Fast-forward to last week and it’s a totally different scenario.

First, the row covers I use in the fall are what one might call large. I bought this big roll of Agribon fabric from Johnny’s Selected Seeds a few years back and have used part of it every year since.

To start with, the fabric is 30 feet wide.

Yes, you read that right.

Then I cut it to the length of the garden, which is about 40 feet long, with enough added length on the ends so it can drape down over taller plants.

I believe we have entered “size of a sail” territory.

So there I was, with gracious help from my sister, trying to wrassle this giant piece of cloth over the plants. Before we even started, there was some air movement. But it seemed to pick up, shall we say, as we tried to pull the fabric across the west side of the garden, which is where the majority of the short plants are growing.
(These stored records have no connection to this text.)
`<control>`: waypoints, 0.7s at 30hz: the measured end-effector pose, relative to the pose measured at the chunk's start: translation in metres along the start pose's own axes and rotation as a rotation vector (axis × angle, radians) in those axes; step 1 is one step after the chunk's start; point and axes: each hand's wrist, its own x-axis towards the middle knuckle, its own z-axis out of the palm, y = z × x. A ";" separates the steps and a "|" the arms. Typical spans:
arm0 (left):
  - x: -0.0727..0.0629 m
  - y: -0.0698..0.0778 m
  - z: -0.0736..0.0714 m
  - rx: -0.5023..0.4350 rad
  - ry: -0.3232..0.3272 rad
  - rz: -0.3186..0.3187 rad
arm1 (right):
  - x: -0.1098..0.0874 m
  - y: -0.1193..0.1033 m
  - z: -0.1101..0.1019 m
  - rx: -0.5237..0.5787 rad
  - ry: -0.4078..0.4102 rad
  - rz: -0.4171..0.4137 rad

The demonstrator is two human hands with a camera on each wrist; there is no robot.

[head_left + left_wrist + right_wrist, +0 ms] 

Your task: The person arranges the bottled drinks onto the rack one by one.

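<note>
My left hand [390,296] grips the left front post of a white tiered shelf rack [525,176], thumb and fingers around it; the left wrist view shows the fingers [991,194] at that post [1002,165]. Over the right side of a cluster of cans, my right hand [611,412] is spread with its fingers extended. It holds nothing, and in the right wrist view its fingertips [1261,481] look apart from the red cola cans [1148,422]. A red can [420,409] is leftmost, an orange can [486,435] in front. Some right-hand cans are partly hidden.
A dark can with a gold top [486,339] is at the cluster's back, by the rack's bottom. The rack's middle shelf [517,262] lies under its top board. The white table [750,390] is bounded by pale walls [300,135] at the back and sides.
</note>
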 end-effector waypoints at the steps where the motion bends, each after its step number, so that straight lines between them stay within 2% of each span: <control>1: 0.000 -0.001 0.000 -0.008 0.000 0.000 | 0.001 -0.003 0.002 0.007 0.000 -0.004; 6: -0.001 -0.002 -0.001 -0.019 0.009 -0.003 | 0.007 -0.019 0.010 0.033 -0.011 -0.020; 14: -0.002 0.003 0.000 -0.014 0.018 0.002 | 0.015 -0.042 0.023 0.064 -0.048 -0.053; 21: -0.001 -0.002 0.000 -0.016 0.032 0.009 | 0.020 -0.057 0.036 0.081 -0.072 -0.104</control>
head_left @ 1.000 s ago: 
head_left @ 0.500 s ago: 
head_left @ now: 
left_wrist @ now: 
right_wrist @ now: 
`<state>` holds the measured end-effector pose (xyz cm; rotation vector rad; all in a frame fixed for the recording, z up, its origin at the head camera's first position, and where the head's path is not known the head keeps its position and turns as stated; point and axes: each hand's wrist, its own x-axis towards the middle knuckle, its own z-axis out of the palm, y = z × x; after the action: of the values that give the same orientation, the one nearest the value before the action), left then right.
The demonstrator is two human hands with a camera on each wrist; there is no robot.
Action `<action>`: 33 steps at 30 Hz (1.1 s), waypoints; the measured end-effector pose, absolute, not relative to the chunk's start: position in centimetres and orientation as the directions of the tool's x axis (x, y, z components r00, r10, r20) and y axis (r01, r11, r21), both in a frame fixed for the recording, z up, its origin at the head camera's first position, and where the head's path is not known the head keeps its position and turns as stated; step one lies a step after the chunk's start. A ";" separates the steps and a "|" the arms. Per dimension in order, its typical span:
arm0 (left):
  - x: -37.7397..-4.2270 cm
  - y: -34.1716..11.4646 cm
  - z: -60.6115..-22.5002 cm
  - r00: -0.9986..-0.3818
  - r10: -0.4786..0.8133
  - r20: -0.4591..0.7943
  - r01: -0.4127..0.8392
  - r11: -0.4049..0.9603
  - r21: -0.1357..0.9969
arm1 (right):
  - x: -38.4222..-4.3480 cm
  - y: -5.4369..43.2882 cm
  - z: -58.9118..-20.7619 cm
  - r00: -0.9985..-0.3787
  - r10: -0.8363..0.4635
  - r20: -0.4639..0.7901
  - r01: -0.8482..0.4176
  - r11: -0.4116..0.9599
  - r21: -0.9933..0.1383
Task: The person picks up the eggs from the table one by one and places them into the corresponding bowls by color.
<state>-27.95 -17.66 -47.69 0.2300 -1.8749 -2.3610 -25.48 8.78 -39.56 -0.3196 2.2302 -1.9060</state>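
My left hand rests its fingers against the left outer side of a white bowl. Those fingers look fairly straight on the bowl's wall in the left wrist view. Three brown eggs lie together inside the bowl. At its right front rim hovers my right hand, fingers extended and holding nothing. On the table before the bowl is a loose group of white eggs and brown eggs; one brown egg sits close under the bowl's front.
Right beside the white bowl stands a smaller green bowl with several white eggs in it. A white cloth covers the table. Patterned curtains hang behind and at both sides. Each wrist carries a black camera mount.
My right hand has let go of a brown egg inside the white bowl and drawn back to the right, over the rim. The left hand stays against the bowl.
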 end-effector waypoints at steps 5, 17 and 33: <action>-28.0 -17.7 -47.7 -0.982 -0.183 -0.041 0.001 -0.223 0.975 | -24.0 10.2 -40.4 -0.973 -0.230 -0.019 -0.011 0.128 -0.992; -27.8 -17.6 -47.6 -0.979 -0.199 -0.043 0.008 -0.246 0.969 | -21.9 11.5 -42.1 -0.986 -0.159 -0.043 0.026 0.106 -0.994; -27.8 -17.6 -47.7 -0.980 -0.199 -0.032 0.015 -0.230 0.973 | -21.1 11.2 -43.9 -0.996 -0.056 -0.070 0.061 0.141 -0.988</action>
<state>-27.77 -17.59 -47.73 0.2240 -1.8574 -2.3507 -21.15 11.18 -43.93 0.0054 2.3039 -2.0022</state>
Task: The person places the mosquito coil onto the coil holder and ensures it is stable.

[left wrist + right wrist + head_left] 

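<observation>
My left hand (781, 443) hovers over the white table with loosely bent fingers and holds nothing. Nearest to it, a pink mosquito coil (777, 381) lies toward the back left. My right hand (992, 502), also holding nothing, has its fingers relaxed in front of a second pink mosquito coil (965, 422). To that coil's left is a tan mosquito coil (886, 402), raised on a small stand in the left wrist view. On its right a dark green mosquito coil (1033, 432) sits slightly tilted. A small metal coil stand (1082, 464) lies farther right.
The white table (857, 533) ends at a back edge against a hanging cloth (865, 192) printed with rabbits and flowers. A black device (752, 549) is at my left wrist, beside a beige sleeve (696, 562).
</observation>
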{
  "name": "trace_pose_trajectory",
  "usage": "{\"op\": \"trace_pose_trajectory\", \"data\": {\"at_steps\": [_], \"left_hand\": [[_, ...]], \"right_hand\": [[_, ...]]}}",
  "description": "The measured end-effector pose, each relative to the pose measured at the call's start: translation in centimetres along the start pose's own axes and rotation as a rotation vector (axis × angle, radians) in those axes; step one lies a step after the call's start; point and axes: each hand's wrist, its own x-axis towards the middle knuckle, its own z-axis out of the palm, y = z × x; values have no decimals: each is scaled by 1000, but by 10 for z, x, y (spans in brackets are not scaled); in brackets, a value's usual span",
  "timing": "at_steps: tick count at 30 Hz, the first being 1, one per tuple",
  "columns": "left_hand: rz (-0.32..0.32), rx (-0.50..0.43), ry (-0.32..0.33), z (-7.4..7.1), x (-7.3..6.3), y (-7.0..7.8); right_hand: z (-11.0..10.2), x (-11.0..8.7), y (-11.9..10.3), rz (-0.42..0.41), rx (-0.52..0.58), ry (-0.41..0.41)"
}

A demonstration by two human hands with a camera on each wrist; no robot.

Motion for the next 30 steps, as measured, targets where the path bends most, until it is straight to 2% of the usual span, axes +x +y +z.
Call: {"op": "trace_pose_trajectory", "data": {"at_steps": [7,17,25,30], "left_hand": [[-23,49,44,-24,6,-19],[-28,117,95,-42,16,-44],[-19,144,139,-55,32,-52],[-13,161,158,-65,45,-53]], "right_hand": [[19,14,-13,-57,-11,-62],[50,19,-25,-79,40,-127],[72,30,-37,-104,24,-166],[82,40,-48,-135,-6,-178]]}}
By the time I had cut a new piece from the roll to cover up the other half of the garden – where the tall plants are growing – we were in a stiff wind. We started to pull the row cover across the taller plants, but the wind kept plastering the cloth against the poles and the pole beans, making it close to impossible to lift the cover up and over.

Impossible, at least, until we got it up and over and then the whole thing turned into a parachute, surging into the air as we tried to tie it down or anchor it with very large rocks.

Oh, but the fun didn’t stop there.

I kept the row covers on until the weekend, when the forecast had the temperatures going up, seemingly for the next few days. As I was putting away the last big cover by squashing it back into its plastic bin, the container started to slide across the tiny slope of lawn at garden’s edge until I lost my balance and went headfirst into the bin and then onto the ground, tumbling over the bin and catching my feet in the loose row cover.

I stayed down for a while, contemplating life and wondering if I’d broken something or if I might be bleeding. Other than a cramp in my foot and a wrench of my hip, I was unscathed.

That was that, I thought, putting away the row cover and thinking that at the next mention of frost I would just let it all freeze.

My resolve lasted until the following Monday when a frost threatened again.

There I was, wrestling the giant row cover across the squash and peppers and up over the pole beans again.

But I wasn’t alone.

There should be another definition for “shoot the breeze.”